Journalism isn't about opening people's minds or bringing light to the masses or anything nearly that masturbatory. It's about promoting a journalist's narrative and acculturating the masses to his worldview. Now there's a weird pretense common nowadays that journalists should try to be "unbiased," which is prima facie ridiculous. As soon as they have to pick a story from the endless statistical noise of the real world, they are already relying on their biases; they inevitably pick information that makes sense for their worlview. As soon as you narrow in on any particular event, you're already subtly setting up a narrative. You may not spell it out explicitly (one rarely does in practice), but your viewers can fill in the blanks you want, and this is true whether you are aware of your particular biases or not. When a journalist (or anyone else) says that they are "unbiased," what they really mean is that they are so transfixed on their own ideology that they can't even conceive of anything else being true. It's just taken as given! An "unbiased" journalist in the West (or any Westerner) believes a large set of ridiculous things about the world, everyone does, it's how we make sense of everything around us.

There's that famous anecdote from the life of Michelangelo which is highly relevant (it's probably apocryphal, but bears an important truth regardless).
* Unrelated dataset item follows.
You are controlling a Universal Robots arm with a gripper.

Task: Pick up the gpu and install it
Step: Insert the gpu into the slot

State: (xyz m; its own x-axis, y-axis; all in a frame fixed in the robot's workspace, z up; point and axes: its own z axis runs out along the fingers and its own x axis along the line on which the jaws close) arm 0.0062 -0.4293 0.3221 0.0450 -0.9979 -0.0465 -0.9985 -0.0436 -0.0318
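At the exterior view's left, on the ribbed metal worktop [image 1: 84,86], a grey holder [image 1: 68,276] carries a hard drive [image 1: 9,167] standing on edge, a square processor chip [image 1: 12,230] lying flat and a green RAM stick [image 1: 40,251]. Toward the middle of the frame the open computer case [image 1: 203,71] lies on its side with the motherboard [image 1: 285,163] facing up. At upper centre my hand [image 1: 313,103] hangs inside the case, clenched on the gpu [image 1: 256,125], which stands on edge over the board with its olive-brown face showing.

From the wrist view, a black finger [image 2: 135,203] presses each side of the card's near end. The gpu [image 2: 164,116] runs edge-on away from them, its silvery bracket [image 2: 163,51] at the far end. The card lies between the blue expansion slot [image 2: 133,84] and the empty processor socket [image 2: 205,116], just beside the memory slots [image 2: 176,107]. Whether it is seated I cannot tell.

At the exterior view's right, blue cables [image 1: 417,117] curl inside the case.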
Once he had finished his quite exquisite sculpture of David, he was asked how he managed to carve such an amazing and life-like statue from a slab of stone. "Easy!" he retorted, "Just cut away all the parts that don't look like David!" Too cute.

Journalists do something much like Michelangelo. They have to take the huge mass of information in the world, the stone slab, and carve down so that it can fit on a periodical or a news report. A journalist, like Michelangelo, doesn't just carve off random pieces of the slab, they carve it so that what remains makes sense. If that weren't the case, what would remain would be incoherent and useless to everyone. Journalists have to cast a narrative to appeal to people in the same way a sculptor has to cast a coherent statue to make real (i.e. non-Post-Modern) art.

The important thing is that just like a stone slab can be carved into David or Goliath or Zeus or a moushroom, the mess of noise and happenings in the real world can be cut down to any possible narrative. Marxists can see what they're looking for in the world as easily as Seveth Day Adventists. So can Republicans, Monarchists, racists, "anti-racists," mercantilists and physiocrats. All you have to do is make the news a bring string of events that push your rain to a certain conclusion, which is easy to do, because events that will corroborate your worldview will inevitably be out there due to the world's fundamental compexity (the exceptions, be they few or many, can be easily filtered out by the media).

Everyone knows jow to lie with lies; journalists know how to lie with selective truths. At that, truly "telling the truth" about the world is impossible. Our narratives can only palely approximate what's actually going on out there.